Willingham was fired two days after Notre Dame accepted the
Insight Bowl berth last season and some players weren't sure they
wanted to play. They lost 38-21 to Oregon State, playing under
interim coach Kent Baer.

Now they head back to Arizona under Weis, who in October signed
a 10-year contract extension and promises the Irish won't be
one-year wonders.

"It just feels really fortunate because we as a team realize
where we came from and where we are now," Hoyte said. "I think
it's just something you have to hold on to and use as motivation."

There had been some controversy about Notre Dame (9-2) and Ohio
State (9-2) being selected ahead of Oregon (10-1) for the at-large
Bowl Championship Series berth. But the final BCS standings settled
that.

The Buckeyes clinched an automatic berth by finishing fourth in
the standings, while the Irish clinched an automatic berth by
finishing sixth.

It will be the first time the fifth-ranked Irish face the
Buckeyes since a 29-16 loss in 1996, when the Irish were also
ranked No. 5 and Ohio State was No. 4. The teams have played four
times. Notre Dame won the first two games in 1935-36 and the
Buckeyes won in 1995-96.

Quarterback Brady Quinn remembers being an Irish fan growing up
in the Columbus suburb of Dublin and seeing the Irish lose those
games.

"Being a Notre Dame fan in Columbus was kind of hard,
especially two years back-to-back like that," he said.

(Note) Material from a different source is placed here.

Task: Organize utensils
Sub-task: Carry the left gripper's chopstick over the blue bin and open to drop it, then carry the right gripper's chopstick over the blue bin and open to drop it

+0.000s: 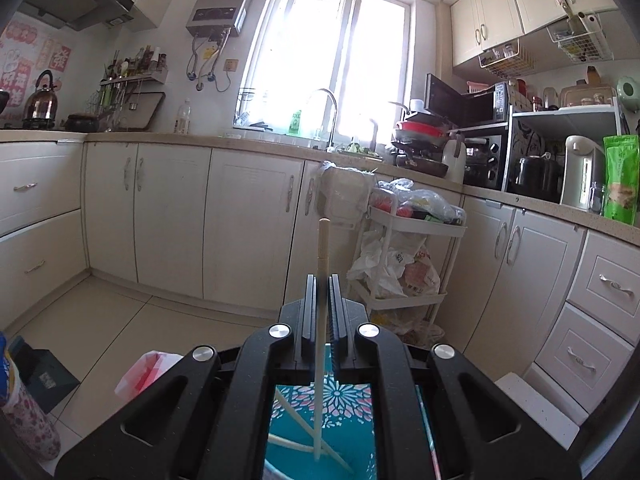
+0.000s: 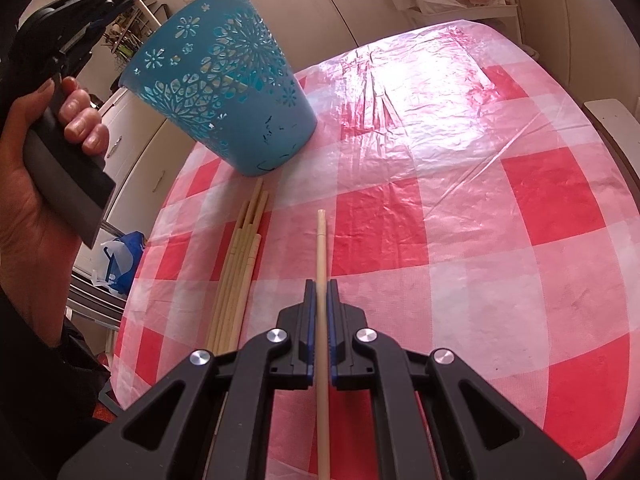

The No. 5 ranking is their highest ranking to end the regular
season since the Irish finished No. 4 with a 10-1 record in 1993.
The Irish beat No. 7 Texas A&M in the Cotton Bowl that season and
finished ranked No. 2 behind Florida State.

That was the last time the Irish finished a season ranked in the
top 10 and the last time they won a bowl game. Since then, the
Irish have lost seven straight bowl games: the Fiesta Bowl to end
the 1994 and 2000 seasons, the Orange Bowl to end the 1995 season,
the Independence Bowl to end the 1997 season, the Gator Bowl to end
the 1998 and 2002 seasons, and the Insight Bowl in Phoenix last
year.

Irish players say ending the bowl losing streak will be a big
motivation.

"That's something that obviously needs to end. It's been going
on far too long," Quinn said.

This will be the last time Notre Dame receives the same amount a
conference earns for having a BCS team. Starting next year, the
Irish will receive the same amount a conference receives for
placing a second team in the BCS -- about $4.5 million.

Under the agreement, though, the Irish also will receive about
$1.3 million from the BCS even if it doesn't advance to a BCS game.
Under the current rules, the Irish received no money from the BCS
in years it didn't advance to a BCS game.